An arrow has an initial launch speed of 39 m/s. If it must strike a target 39 m away at the same elevation, what should be the projection angle?(Hint: sin2θ = 2sinθcosθ)
u = 39 cos T
39 = u t = 39 cos T * t
t = 1/cosT total time in air
rise time = t/2 = 1/(2cosT)
vertical problem
0 = 39 sin T - g * 1/(2 cos T)
but g/2 = 4.9 m/s^2
4.9/cos T = 39 sin T
cos T sin T = 4.9/39
2 sin T cos T = 9.8/39
so
sin 2T = .251
2T = 15.55
T = 7.28 degrees
To find the projection angle of the arrow, we can use the following equation:
Range = (v^2 * sin(2θ)) / g
Where:
- Range is the horizontal distance traveled by the arrow (given as 39 m)

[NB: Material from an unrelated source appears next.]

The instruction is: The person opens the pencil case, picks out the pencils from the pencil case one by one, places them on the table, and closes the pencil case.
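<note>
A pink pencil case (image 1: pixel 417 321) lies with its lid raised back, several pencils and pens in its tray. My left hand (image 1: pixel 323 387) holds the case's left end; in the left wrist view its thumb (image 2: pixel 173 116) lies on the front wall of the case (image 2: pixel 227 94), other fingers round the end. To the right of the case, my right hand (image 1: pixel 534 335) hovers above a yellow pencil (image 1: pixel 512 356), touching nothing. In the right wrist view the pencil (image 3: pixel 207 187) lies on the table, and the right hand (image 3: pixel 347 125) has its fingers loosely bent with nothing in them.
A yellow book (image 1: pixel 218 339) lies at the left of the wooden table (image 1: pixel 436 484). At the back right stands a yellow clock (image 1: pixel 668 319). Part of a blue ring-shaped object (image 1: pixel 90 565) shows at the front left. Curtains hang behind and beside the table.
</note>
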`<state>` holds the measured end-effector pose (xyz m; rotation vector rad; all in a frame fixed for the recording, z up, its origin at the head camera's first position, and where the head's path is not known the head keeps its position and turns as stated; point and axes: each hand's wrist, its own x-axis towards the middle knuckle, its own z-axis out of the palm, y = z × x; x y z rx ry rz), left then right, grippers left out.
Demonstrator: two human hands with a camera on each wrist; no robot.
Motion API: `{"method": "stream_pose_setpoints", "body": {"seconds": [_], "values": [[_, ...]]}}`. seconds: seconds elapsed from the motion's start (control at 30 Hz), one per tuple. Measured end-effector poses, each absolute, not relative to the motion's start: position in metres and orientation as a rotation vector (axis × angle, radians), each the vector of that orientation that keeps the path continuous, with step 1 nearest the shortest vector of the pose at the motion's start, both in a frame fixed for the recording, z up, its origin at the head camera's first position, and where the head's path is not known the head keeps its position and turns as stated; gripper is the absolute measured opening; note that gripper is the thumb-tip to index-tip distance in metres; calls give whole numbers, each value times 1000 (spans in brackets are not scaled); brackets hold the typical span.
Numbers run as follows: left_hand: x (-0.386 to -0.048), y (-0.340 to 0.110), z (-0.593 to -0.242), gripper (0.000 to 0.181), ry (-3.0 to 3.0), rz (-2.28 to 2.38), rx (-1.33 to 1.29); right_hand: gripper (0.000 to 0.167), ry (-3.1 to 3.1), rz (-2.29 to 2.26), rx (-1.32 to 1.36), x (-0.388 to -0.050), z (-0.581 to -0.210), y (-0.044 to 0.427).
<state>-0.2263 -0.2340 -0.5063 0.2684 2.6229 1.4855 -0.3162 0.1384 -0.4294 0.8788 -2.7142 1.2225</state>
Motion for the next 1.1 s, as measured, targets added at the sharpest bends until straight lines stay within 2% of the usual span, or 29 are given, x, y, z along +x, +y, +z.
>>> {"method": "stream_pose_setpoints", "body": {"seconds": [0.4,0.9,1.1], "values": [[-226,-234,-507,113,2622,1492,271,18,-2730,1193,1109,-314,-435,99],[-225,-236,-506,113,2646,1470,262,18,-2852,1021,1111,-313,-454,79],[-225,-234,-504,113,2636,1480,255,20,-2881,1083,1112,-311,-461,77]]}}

- v is the initial launch speed of the arrow (given as 39 m/s)
- θ is the projection angle we need to find
- g is the acceleration due to gravity (approximately 9.8 m/s^2)
Let's plug in the values we know and solve for θ:
39 = (39^2 * sin(2θ)) / 9.8
To simplify the equation, we can use the hint provided:
sin(2θ) = 2sin(θ)cos(θ)
39 = (39^2 * 2sin(θ)cos(θ)) / 9.8
Now, let's rearrange the equation:
sin(θ)cos(θ) = (39 * 9.8) / (2 * 39^2)
sin(θ)cos(θ) = 0.05
We can recognize that sin(θ)cos(θ) represents the sine of twice the angle, so we can rewrite:
sin(2θ) = 0.05
Now, we can solve for 2θ:
2θ = arcsin(0.05)
θ = (1/2) * arcsin(0.05)
Using a scientific calculator or tool to find the arcsin of 0.05, we get:
θ ≈ 5.7 degrees
Therefore, the projection angle of the arrow should be approximately 5.7 degrees.